Methods: Four generations of BMSCs were used as subjects. BMSCs were divided into 6 groups, including normal group, I/R group(I/R followed 0 h HP), 2 h-HP group(I/R followed 2 h HP ), 4 h-HP group(I/R followed 4 h HP), 6 h-HP group (I/R followed 6 h HP) and 8 h-HP group(I/R followed 8 h HP) 2 h-HP group(I/R followed 2 h HP ), 4 h-HP group(I/R followed 4 h HP), 6 h-HP group (I/R followed 6 h HP) and 8 h-HP group(I/R followed 8 h HP). BMSCs were subjected to HP by exposing the cells to hypoxia (2%O2). After 12 h of reoxygenation, BMSCs were suffered from 3 h ischemia (<0.5% O2 and serum deprivation) and subsequent reperfusion (I/R). Cell viability, hypoxia-inducible factor (HIF) 1-α, caspase-3 and apoptosis were tested using MTT, ELISA and immunofluorescence staining respectively.

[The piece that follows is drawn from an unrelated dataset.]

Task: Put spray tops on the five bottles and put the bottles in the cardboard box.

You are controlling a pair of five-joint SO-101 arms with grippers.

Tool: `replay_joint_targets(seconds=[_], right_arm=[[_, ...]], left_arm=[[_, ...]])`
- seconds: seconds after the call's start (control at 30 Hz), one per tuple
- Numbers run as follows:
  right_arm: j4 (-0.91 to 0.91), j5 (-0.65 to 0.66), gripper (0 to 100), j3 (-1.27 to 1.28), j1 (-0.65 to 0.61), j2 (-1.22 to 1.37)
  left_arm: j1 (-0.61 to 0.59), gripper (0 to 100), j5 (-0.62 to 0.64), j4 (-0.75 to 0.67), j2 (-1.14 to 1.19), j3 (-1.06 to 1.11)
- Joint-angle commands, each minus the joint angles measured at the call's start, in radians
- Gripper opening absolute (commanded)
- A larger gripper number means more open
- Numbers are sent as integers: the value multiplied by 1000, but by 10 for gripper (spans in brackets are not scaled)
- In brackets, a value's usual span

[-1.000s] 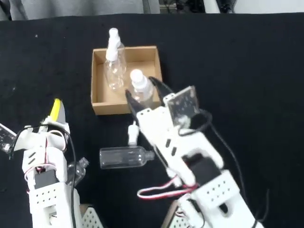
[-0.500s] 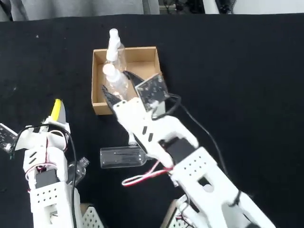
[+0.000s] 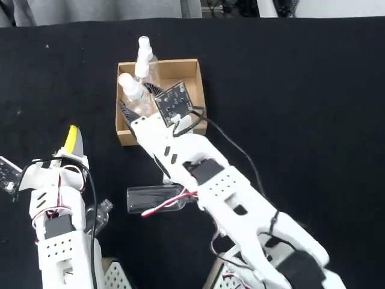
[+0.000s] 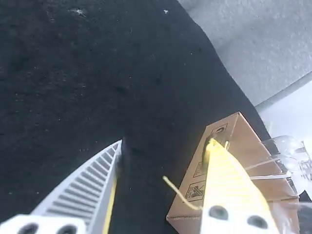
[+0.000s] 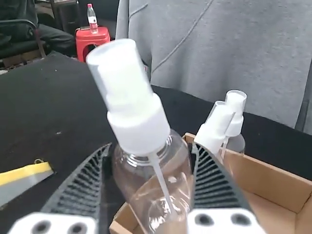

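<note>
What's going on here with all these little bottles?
The right arm's end effector holds a capped spray bottle at the cardboard box's edge; two capped bottles already sit inside. An uncapped bottle lies on the table, and a second bottle lies by the left arm. The left end effector is open, holding nothing.
</note>
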Motion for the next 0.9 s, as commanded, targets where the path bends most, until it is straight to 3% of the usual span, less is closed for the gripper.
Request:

Results: There were no changes in cell viability after 2 h to 8 h HP in cultured BMSCs as compared to the normal group. But HP upregulated the content of HIF-1α in BMSCs and protected the BMSCs from later I/R injury, as evidenced by increased cell viability and decreased Caspase-3 release and apoptosis, especially in 8 h-HP group.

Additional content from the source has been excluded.